→ TASK PROMPT:
Copy out the full listing that comes next, exactly.

INFORMATION SHOWN: Begin

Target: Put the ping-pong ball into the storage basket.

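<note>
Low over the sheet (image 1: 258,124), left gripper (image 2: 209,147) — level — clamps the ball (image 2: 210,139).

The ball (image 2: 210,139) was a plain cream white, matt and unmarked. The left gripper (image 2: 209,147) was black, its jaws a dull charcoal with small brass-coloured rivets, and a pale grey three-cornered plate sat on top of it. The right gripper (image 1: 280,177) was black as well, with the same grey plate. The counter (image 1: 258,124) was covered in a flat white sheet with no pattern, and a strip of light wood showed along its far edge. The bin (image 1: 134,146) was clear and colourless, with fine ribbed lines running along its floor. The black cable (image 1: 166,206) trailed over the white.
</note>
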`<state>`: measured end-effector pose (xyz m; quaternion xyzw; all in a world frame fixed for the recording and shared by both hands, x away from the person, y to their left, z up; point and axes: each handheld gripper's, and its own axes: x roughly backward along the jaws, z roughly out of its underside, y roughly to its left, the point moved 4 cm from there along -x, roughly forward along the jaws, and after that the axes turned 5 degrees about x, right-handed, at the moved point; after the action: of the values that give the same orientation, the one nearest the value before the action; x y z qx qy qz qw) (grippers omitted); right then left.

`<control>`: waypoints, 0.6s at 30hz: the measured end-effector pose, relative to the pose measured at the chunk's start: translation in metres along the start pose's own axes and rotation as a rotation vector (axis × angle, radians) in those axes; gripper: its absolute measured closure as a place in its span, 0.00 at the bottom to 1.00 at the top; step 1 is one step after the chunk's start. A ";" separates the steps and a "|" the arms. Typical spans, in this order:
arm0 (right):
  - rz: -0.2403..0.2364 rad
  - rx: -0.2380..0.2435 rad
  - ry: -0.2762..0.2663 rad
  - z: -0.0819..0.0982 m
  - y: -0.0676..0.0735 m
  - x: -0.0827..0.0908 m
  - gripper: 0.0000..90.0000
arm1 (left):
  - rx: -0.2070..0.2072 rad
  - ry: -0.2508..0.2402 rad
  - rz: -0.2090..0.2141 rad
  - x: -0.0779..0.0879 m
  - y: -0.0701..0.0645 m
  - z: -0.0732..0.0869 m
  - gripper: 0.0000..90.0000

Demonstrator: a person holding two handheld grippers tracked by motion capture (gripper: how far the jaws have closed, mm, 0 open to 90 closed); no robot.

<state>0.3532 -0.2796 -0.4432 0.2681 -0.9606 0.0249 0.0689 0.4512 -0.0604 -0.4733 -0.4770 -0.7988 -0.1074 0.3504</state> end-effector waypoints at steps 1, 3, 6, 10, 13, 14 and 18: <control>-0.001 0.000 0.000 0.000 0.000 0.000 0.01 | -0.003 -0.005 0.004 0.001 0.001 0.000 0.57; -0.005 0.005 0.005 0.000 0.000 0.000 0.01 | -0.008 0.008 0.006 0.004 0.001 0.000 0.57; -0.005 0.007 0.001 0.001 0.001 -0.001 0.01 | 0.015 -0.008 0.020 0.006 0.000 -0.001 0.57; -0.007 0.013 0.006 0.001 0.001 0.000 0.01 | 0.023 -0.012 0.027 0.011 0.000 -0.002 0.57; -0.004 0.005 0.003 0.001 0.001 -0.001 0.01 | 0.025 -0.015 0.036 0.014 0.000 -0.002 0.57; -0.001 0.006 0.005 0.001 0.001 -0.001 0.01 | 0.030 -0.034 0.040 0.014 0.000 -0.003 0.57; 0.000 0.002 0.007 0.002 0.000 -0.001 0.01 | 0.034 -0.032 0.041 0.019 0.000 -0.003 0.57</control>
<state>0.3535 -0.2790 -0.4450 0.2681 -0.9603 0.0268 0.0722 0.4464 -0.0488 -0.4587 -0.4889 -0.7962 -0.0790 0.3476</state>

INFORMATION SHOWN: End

→ SOLUTION:
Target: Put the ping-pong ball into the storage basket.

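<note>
Low over the sheet (image 1: 258,124), left gripper (image 2: 209,147) — level — clamps the ball (image 2: 210,139).

The ball (image 2: 210,139) was a plain cream white, matt and unmarked. The left gripper (image 2: 209,147) was black, its jaws a dull charcoal with small brass-coloured rivets, and a pale grey three-cornered plate sat on top of it. The right gripper (image 1: 280,177) was black as well, with the same grey plate. The counter (image 1: 258,124) was covered in a flat white sheet with no pattern, and a strip of light wood showed along its far edge. The bin (image 1: 134,146) was clear and colourless, with fine ribbed lines running along its floor. The black cable (image 1: 166,206) trailed over the white.
</note>
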`<state>`: measured end-effector pose (xyz m; quaternion xyzw; all in a world frame fixed for the recording and shared by both hands, x away from the person, y to their left, z up; point and axes: each handheld gripper's, and its own axes: x roughly backward along the jaws, z roughly out of its underside, y roughly to its left, the point moved 4 cm from there along -x, roughly forward along the jaws, and after that the axes turned 5 degrees about x, right-handed, at the moved point; after the action: of the values that give the same orientation, the one nearest the value before the action; x y z qx qy qz qw) (grippers omitted); right then left.

`<control>`: waypoints, 0.6s at 30hz: the measured end-effector pose, relative to the pose measured at the chunk's start: translation in metres along the start pose's own axes and rotation as a rotation vector (axis × angle, radians) in those axes; gripper: its absolute measured closure as a place in its span, 0.00 at the bottom to 1.00 at the top; step 1 is one step after the chunk's start. A ";" separates the steps and a "|" the arms. Typical spans, in this order:
arm0 (right):
  - rz: -0.2403..0.2364 rad
  - rx: -0.2380..0.2435 rad
  - ry: -0.2762..0.2663 rad
  - z: -0.0819..0.0982 m
  - y: -0.0676..0.0735 m
  - x: -0.0827..0.0908 m
  - gripper: 0.0000..90.0000
arm1 (left):
  - rx: -0.2070..0.2072 rad
  - ry: -0.2508..0.2402 rad
  - rz: -0.2090..0.2141 rad
  - x: -0.0779..0.0879 m
  - y: -0.0701..0.0645 m
  - z: -0.0732..0.0869 m
  - gripper: 0.0000..90.0000

Demonstrator: a person holding two handheld grippers tracked by motion capture (gripper: how far the jaws have closed, mm, 0 open to 90 closed); no robot.

<state>0.3532 -0.2796 -0.4432 0.2681 -0.9606 0.0249 0.0689 0.4512 -0.0604 -0.4733 -0.4770 -0.7988 -0.1074 0.3504</state> end-effector waypoints at steps 1, 3, 6, 10, 13, 14 and 18: <control>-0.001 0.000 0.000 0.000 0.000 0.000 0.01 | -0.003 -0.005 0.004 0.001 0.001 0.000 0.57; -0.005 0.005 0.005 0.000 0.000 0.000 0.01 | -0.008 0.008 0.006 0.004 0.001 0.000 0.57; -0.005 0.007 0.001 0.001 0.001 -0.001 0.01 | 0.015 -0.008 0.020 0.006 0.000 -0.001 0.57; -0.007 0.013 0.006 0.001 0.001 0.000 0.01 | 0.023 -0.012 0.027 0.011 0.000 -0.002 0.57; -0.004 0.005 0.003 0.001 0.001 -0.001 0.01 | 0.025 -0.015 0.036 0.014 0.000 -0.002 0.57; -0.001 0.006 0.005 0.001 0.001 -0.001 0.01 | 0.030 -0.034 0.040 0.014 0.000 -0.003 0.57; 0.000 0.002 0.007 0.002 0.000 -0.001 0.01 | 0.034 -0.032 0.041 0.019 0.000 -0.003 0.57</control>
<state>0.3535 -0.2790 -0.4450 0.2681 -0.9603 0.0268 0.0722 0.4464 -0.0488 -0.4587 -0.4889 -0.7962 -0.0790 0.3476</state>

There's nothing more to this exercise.